Working with CanAm Wrestling where she would add another World Women's Championship.

===World Championship Wrestling (1999–2000)===
In late 1999, she worked with World Championship Wrestling (WCW) briefly, appearing on several telecasts to help generate interest in a women's division. She was also a contender for both the WCW Cruiserweight Championship and WCW Hardcore Championship. In addition to competing in matches using her Singh and Monster Ripper gimmicks, she also appeared with the Nitro Girls dance troupe providing comic relief.

==Personal life==
Rhonda was born in Calgary on February 21, 1961, to Jack Mah Sing, a grocery store operator, and Elsie Beatrice Sing. She had Chinese ancestry on her father's side. She was one of four children, having three brothers. She spoke fluent Japanese and Spanish. Backstage, Sing was friends with the male, rather than the female, wrestlers. During her time in the WWF, she developed a close friendship with Owen Hart. After leaving WCW, Sing took a break from wrestling. In 2001, she worked as a caregiver to the handicapped.

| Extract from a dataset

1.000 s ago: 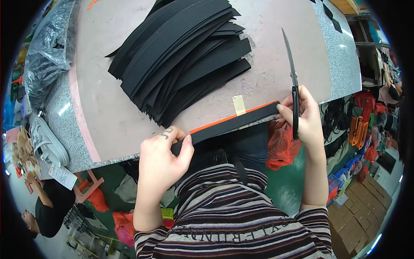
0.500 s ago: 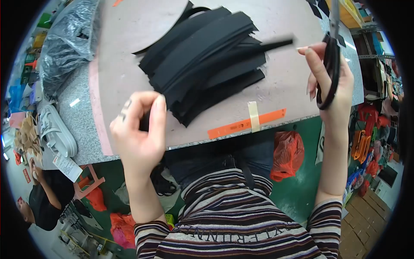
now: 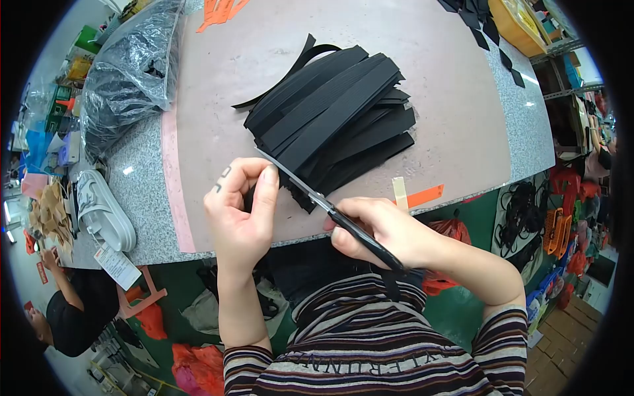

On July 27, 2001, Sing died at the age of 40. She never married or had children. Sing was buried on August 3, 2001, in Mountain View Cemetery in Calgary, and her funeral was attended by fellow wrestlers including Bret Hart, Stu Hart, Davey Boy Smith, Smith Hart, Allen Coage, and Ben Bassarab.

==Championships and accomplishments==
- All Japan Women's Pro-Wrestling
  - IWA World Women's Championship (1 time)
  - WWWA World Single Championship (2 times)
  - AJW Hall of Fame (1998)
- Cauliflower Alley Club
  - Posthumous Award (2003)
- Stampede Wrestling
  - Stampede Women's Championship (1 time)
- World Wrestling Association
  - WWA Women's Championship (1 time)
- World Wrestling Council
  - WWC Women's Championship (8 times)
  - AWA World Women's Championship (1 time; unofficial)
- World Wrestling Federation
  - WWF Women's Championship (1 time)

1 The WWC briefly recognized Sing, then wrestling as Monster Ripper, as the AWA World Women's Champion following her victory over Candi Devine on July 7, 1990. However, the American Wrestling Association did not recognize Sing's title win.